Practically, PSC-CPI can significantly accelerate drug discovery processes by enabling efficient and accurate prediction of CPI, particularly under challenging conditions where limited data modality is available. Such capabilities are poised to reduce the time and computational resources required for identifying potential drug candidates, thereby facilitating faster progression from computational screening to experimental validation.

Future Directions

While PSC-CPI marks a significant stride forward, it also opens avenues for further research. Exploring the application of similar contrasting strategies to other types of biomolecular interactions, extending the multi-scale modeling to finer biological details, and enhancing computational efficiency are potential areas for future work.

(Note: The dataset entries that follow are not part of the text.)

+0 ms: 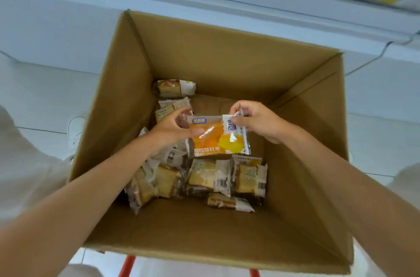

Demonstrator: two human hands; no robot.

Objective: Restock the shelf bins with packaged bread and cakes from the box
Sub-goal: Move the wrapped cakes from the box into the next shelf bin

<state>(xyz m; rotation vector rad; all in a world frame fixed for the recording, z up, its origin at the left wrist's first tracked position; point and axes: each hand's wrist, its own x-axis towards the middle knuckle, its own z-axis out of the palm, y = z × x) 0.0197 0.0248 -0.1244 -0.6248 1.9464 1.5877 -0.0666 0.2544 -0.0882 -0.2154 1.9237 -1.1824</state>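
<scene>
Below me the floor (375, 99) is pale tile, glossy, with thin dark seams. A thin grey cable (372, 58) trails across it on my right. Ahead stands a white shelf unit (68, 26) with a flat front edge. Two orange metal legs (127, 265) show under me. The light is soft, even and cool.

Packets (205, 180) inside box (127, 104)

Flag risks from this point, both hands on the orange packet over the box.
1. The right hand pinches only a folded top corner of the orange packet; the glossy film might slip and drop back into the cardboard box.
2. The left hand grips the opposite edge; pulling apart could strain the seal.
3. Squeezing may squash the soft bread.
</scene>
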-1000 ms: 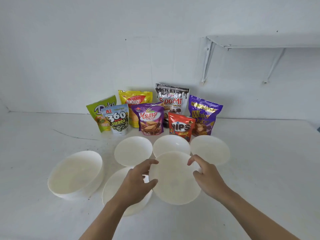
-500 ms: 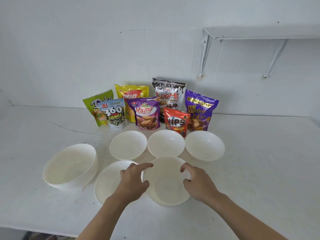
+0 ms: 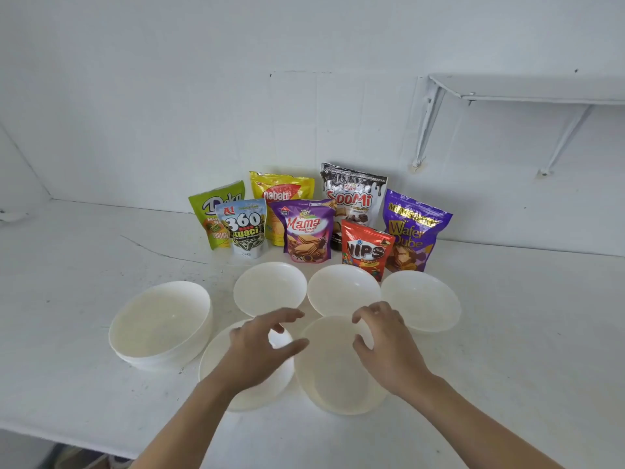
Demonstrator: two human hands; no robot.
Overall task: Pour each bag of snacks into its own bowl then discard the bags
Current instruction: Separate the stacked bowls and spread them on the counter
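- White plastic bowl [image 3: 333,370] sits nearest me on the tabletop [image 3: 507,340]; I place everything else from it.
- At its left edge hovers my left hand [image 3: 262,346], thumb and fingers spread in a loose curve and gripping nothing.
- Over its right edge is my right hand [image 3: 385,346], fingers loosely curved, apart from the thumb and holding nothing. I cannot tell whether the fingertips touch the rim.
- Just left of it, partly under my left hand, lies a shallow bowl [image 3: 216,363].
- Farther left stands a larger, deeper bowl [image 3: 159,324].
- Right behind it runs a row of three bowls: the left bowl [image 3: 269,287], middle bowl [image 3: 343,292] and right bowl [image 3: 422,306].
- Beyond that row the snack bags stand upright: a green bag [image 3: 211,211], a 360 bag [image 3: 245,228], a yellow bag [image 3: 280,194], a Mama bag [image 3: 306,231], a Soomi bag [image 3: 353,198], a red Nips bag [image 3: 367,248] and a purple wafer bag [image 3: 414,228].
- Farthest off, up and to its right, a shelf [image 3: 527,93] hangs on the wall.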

Additionally, extending the framework to leverage unsupervised pre-training on larger unlabeled datasets could further improve its predictive performance and generalizability.

Conclusion

PSC-CPI represents a significant advance in CPI prediction, offering both theoretical insights and practical benefits for drug discovery. Through its innovative multi-scale contrasting approach and the ability to effectively utilize and integrate multimodal protein data, PSC-CPI sets a new benchmark for computational models in this domain. As the field continues to evolve, frameworks such as PSC-CPI will undoubtedly play a critical role in harnessing computational methodologies to accelerate the development of new therapeutics.